Custom grammar with case insensitive move

Hi! I’m working on a custom grammar for a in-house language we’re using for querying data. This language doesn’t care about casing, so writing query {…}, Query {…}, qUeRy {…}, and so on doesn’t make a difference.

I have a working grammar at the moment, but unfortunately is case-sensitive (only recognising Query {…}). I’ve seen a few answers saying this can be achieve with an “external tokenizer”, but the examples linked to are — in my opinion — quite dense and opaque, hard to grasp what needs to happen.

Is it possible to explain with a simple example, please? I’d be happy to write a blog post and contribute to the documentation once I understand this and can help people out. Thanks!

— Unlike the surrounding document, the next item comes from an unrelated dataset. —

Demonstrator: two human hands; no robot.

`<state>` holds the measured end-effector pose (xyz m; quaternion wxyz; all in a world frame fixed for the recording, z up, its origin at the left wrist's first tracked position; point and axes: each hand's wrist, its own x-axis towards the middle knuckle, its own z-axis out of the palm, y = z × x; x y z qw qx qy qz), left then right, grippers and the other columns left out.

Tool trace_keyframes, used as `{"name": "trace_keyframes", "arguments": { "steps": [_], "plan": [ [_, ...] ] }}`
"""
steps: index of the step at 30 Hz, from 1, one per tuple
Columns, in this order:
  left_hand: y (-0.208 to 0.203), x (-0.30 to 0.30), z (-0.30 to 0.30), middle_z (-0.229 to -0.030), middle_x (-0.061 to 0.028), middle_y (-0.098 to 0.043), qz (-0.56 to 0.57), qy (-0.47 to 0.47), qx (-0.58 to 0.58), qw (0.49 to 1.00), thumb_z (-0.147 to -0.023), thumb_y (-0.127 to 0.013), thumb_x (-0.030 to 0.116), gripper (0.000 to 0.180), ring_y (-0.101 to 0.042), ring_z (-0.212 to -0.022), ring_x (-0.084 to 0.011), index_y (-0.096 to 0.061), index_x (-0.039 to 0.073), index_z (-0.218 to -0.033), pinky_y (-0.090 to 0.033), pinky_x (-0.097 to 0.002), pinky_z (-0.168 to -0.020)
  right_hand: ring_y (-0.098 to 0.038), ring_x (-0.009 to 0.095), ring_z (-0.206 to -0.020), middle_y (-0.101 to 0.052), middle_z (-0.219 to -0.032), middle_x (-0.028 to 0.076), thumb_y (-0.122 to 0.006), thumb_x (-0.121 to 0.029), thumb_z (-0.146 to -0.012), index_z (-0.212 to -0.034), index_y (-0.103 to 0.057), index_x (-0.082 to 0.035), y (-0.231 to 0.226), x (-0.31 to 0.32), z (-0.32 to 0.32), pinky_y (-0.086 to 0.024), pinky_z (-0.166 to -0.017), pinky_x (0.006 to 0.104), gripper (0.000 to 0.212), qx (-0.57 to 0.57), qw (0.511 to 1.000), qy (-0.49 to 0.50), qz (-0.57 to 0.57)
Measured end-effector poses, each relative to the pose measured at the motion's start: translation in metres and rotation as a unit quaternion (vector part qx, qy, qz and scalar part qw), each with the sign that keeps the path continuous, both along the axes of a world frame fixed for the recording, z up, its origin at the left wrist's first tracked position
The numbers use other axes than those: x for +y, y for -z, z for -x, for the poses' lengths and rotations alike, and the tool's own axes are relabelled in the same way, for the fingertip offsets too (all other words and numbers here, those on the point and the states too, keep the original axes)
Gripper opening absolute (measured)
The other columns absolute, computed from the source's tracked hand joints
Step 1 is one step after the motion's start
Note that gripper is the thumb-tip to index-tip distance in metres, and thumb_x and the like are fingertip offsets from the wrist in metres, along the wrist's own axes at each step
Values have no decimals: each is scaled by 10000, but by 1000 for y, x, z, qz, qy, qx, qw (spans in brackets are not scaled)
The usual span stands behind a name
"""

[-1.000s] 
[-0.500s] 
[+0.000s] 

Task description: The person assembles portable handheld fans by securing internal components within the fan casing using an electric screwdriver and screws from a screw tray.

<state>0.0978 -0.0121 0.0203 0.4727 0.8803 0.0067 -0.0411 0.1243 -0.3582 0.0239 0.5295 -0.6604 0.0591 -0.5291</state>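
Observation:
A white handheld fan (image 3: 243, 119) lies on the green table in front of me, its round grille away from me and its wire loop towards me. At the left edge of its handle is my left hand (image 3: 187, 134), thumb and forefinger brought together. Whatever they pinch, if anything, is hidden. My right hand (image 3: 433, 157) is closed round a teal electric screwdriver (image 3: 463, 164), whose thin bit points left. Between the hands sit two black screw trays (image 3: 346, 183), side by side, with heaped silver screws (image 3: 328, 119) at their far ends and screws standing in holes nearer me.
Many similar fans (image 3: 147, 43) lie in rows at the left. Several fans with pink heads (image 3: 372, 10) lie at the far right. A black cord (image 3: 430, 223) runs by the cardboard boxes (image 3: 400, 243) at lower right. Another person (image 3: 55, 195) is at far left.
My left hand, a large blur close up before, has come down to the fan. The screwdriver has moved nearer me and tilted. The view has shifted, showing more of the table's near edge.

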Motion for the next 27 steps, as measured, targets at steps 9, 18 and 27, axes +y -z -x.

I found the XML parser’s ExternalTokenizer pretty straightforward to understand (after converting it to TypeScript and making minor changes, ref). For me with Lezer (and maybe all parser generators, IDK I’ve only used Lezer) I find the best way to learn is to just do the thing. Either start out with a minimal example, or take a working piece of code and deconstruct it (with a lot of console logging).

I’ll be writing a new ExternalTokenizer for my own query language (ref) in the coming days, I can let you know how that goes if you’re interested.

1 Like

Thanks AlexErrant!

To leave an update here, I was able to do this with the following two changes:

  • I have a tokens.ts file with pretty much the following code:
    // This file gets outputted by the grammer compilation process
    import { aa, bb, cc } from './parser.terms';
    
    import type { Stack } from '@lezer/lr';
    
    const keywordMap: Record<string, number> = {
      aa,
      bb,
      cc,
    };
    
    export function keywords(value: string, _stack: Stack) {
      return keywordMap[value.toLowerCase()] ?? -1;
    }
    
  • And the following on the top of my grammar file:
    @external specialize { identifier } keywords from './tokens' {
      aa[@name=aa]
      bb[@name=bb]
      bb[@name=bb]
    }